UniView: Enhancing Novel View Synthesis From A Single Image By Unifying Reference Features
This work addresses a key challenge in computer vision for applications like 3D reconstruction and virtual reality, though it appears incremental by building on existing methods with new components like reference retrieval and attention mechanisms.
The paper tackles the problem of novel view synthesis from a single image, which is ill-posed due to ambiguities in unobserved areas, by proposing UniView, a model that leverages reference images from similar objects to provide prior information, resulting in significant performance improvements and outperforming state-of-the-art methods on challenging datasets.
The task of synthesizing novel views from a single image is highly ill-posed due to multiple explanations for unobserved areas. Most current methods tend to generate unseen regions from ambiguity priors and interpolation near input views, which often lead to severe distortions. To address this limitation, we propose a novel model dubbed as UniView, which can leverage reference images from a similar object to provide strong prior information during view synthesis. More specifically, we construct a retrieval and augmentation system and employ a multimodal large language model (MLLM) to assist in selecting reference images that meet our requirements.
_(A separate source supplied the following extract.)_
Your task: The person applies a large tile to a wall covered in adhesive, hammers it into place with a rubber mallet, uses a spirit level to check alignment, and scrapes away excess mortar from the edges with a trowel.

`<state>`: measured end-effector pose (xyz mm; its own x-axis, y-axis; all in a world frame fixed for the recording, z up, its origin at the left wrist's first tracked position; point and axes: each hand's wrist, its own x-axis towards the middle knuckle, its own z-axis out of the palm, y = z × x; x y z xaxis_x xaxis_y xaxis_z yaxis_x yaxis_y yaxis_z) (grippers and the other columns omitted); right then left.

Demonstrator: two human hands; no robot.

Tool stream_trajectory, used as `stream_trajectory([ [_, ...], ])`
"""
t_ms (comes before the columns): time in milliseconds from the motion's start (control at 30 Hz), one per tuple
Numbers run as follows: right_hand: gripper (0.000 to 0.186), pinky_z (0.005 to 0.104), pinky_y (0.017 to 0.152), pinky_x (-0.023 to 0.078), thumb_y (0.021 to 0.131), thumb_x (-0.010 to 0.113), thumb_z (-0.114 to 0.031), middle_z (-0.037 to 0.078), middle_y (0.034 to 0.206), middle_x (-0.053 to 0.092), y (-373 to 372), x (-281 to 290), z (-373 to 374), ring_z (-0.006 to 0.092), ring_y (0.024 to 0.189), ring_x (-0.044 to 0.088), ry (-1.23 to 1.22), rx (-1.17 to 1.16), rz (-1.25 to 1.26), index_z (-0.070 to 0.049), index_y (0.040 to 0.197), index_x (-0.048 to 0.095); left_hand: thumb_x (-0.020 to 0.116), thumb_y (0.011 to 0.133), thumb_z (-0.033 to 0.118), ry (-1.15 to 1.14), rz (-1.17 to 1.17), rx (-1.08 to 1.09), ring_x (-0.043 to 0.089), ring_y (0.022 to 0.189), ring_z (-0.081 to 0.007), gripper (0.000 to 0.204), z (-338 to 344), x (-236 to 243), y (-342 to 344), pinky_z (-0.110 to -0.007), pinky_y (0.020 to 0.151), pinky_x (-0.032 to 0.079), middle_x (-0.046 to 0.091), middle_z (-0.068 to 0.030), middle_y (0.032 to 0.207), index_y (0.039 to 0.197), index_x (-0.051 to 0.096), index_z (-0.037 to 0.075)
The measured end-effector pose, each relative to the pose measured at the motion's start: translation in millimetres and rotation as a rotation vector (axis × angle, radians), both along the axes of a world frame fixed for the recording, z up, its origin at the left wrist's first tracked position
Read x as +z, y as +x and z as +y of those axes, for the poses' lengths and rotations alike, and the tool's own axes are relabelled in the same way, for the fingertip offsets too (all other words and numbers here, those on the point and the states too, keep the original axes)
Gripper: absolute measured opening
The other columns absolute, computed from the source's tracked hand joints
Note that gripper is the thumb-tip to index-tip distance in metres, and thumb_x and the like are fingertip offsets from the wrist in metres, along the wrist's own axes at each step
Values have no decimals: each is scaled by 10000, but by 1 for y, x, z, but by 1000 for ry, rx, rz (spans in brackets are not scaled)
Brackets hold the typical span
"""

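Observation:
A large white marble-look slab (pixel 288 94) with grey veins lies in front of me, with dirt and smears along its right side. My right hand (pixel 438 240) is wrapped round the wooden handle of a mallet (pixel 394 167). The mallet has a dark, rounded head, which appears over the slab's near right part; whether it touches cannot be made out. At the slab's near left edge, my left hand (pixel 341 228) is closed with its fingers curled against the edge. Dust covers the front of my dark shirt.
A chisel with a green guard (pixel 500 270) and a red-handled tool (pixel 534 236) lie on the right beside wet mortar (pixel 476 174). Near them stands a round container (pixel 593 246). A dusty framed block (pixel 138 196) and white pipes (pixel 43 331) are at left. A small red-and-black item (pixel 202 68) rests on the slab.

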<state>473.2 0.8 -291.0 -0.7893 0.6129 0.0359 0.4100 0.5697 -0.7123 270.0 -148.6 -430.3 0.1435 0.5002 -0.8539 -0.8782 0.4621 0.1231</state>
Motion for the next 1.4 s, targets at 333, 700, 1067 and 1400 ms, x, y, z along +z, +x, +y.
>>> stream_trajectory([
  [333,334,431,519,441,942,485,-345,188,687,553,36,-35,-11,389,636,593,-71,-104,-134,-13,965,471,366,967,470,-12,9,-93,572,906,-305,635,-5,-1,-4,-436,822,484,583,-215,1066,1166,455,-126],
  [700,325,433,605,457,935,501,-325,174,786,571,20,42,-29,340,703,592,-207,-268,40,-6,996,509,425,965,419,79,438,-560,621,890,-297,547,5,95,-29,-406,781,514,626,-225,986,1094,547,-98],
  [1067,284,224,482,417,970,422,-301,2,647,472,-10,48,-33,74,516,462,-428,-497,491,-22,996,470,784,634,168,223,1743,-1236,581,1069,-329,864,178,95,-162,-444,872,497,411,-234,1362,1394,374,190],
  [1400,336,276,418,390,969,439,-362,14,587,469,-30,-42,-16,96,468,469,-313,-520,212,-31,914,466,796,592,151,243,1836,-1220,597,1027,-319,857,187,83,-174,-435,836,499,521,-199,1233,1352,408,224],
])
Additionally, a plug-and-play adapter module with multi-level isolation layers is introduced to dynamically generate reference features for the target views. Moreover, in order to preserve the details of an original input image, we design a decoupled triple attention mechanism, which can effectively align and integrate multi-branch features into the synthesis process. Extensive experiments have demonstrated that our UniView significantly improves novel view synthesis performance and outperforms state-of-the-art methods on the challenging datasets.